KONDRACKE: Now, now look, Arnold is my kind of Republican. He is the kind of, he's the kind of Republican who believes in...
KONDRACKE: ... holding down spending and keeping taxes low for the purpose of...
KONDRACKE: ... building economic growth, and then using the revenues for, for government to help people, and not just simply line the pockets of rich people.
And that, the difference between him and Bush is the reason that Bush will never carry California.
BARNES: You know ... you know how to get the most revenues out of people, out of rich people? Lower their taxes. You get a lot more revenues, and then you can pay for all the things you want to. All right.
DOWN: The Congressional Black Caucus
They not only accuse the Bush administration of engineering the recent coup in Haiti (search), they say the U.S. actually kidnapped former president Jean-Bertrand Aristide (search). Here, here's New York's Charlie Rangel grilling the administration's top aide for Latin America, Roger Noriega. Watch.
(BEGIN VIDEO CLIP)
REP. CHARLES RANGEL (D), NEW YORK: And twice he was asked for that resignation, and he would not have left unless he signed it. Is that correct?

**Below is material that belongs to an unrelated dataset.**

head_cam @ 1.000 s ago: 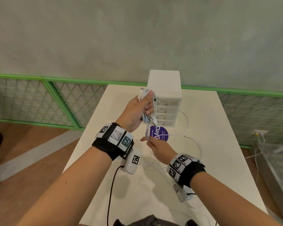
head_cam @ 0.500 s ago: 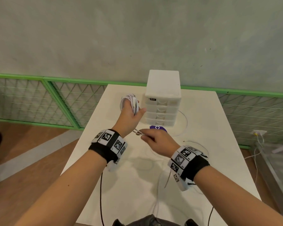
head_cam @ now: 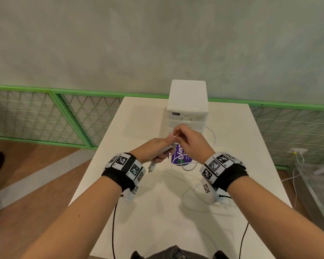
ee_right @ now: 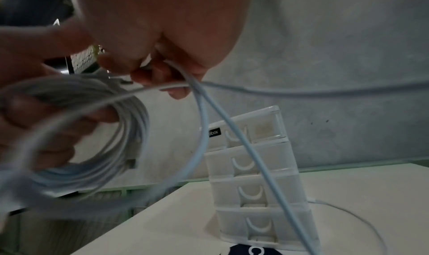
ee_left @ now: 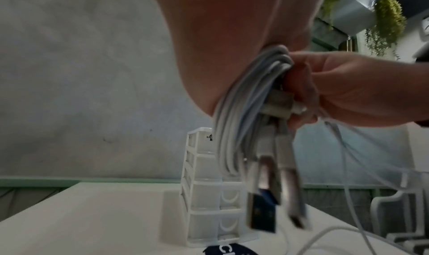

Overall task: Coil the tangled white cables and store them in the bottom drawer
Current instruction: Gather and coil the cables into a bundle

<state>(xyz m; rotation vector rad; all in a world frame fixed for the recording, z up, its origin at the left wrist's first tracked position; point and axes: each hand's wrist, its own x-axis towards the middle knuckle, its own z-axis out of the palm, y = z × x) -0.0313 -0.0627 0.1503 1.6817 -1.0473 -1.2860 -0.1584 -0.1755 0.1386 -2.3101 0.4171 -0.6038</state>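
Coiling approx. half done: left hand (head_cam: 158, 152) gripping wound white cables (ee_left: 234, 116), right hand (head_cam: 190, 142) pinching loose strand (ee_right: 209, 112); slack on table (head_cam: 138, 212), bottom drawer (ee_right: 262, 226) unopened.

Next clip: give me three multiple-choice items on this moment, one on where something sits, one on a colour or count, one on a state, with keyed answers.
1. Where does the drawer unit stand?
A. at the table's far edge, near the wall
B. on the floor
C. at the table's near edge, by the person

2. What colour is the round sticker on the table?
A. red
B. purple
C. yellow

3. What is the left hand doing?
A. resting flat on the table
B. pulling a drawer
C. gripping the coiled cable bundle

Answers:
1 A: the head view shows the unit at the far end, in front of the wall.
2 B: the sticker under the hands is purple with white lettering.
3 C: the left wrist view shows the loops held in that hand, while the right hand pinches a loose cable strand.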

NORIEGA: We wanted to be able to have a basis, a ...
RANGEL: But you would not have take...
NORIEGA: ... political solution...
RANGEL: But you told him that unless he signed it, he could not leave the country.

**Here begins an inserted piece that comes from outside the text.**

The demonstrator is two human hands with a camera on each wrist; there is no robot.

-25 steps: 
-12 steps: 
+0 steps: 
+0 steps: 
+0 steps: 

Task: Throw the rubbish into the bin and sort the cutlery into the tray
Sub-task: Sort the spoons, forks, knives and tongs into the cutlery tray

NORIEGA: We wanted to have a sustainable political solution, and the only -- and only, only way to be able to put that...
RANGEL: And without that resignation, it would have been a coup d'etat by anyone's standard.
UNIDENTIFIED MALE: Time's expired.
NORIEGA: We have the letter of resignation, sir, that he ...
RANGEL: Sure did. And I would have signed one too.
(END VIDEO CLIP)
KONDRACKE: Look, the...
BARNES: I'll bet, I'll bet he wouldn't have signed one.
KONDRACKE: Look, the Congressional Black Caucus utterly failed to induce their boy, Aristide, to be something other than a despot in running Haiti. They're partly responsible for his failure. Now they're accusing Bush of kidnapping him, when actually Bush gave him a ride out of town to, to Africa in order to save his neck from the rebels ... who were, who were about to kill him.
You know, what, it's too bad that the administration didn't have a videotape of the, of the whole proceedings that they, that they could now play. But it's pretty interesting, I did not hear Charlie Rangel mention one word, France.
BARNES: Yes, I know.
KONDRACKE: France was ... more responsible for ... for, hustling Aristide out than the United States was.
BARNES: They led the way, I mean, I can't remember any time in the last 50 years when I've agreed with the French. Well, I ... the first Iraq War, they were good. That was a long time ago, though, 1991, France was ...
Look, you have to remember about Aristide. Aristide is a guy, one, he's a madman, two, he, he lined his pockets as president. Three, he stole an election, and four, he sent out his thugs to attack his opponents and kill some of them. So not a good man.
DOWN: The National Rifle Association
KONDRACKE: The Senate pulls the plug on NRA-backed legislation after opponents attached two gun control provisions to the bill. The original bill would have given gun manufacturers protection from lawsuits.
You know, here the NRA was going to get what it wanted, this, this liability protection. But the Democrats and some Republicans succeeded in attaching what? An extension of the assault weapons ban, you know, nobody uses an assault rifle for hunting. And that they were going to prevent future Columbine kind of massacres by closing the gun show loopholes so that they would have, have to have identity checks at gun shows.
The, the NRA pulled the plug on the whole bill in order to save the protect themselves against those two perfectly reasonable measures. The NRA is ... disgusting.
BARNES: Now, look, the gun show...
BARNES: ... the gun show thing is designed to eliminate gun shows, and I don't blame them for not going along with that. But what about the double game that Tom Daschle (search) played? He was for removing the liability for the gun manufacturers but voted for both of those gun control measures, got them in the bill, which he had to know would defeat the bill, that it would...
KONDRACKE: He's up for reelection in South Dakota.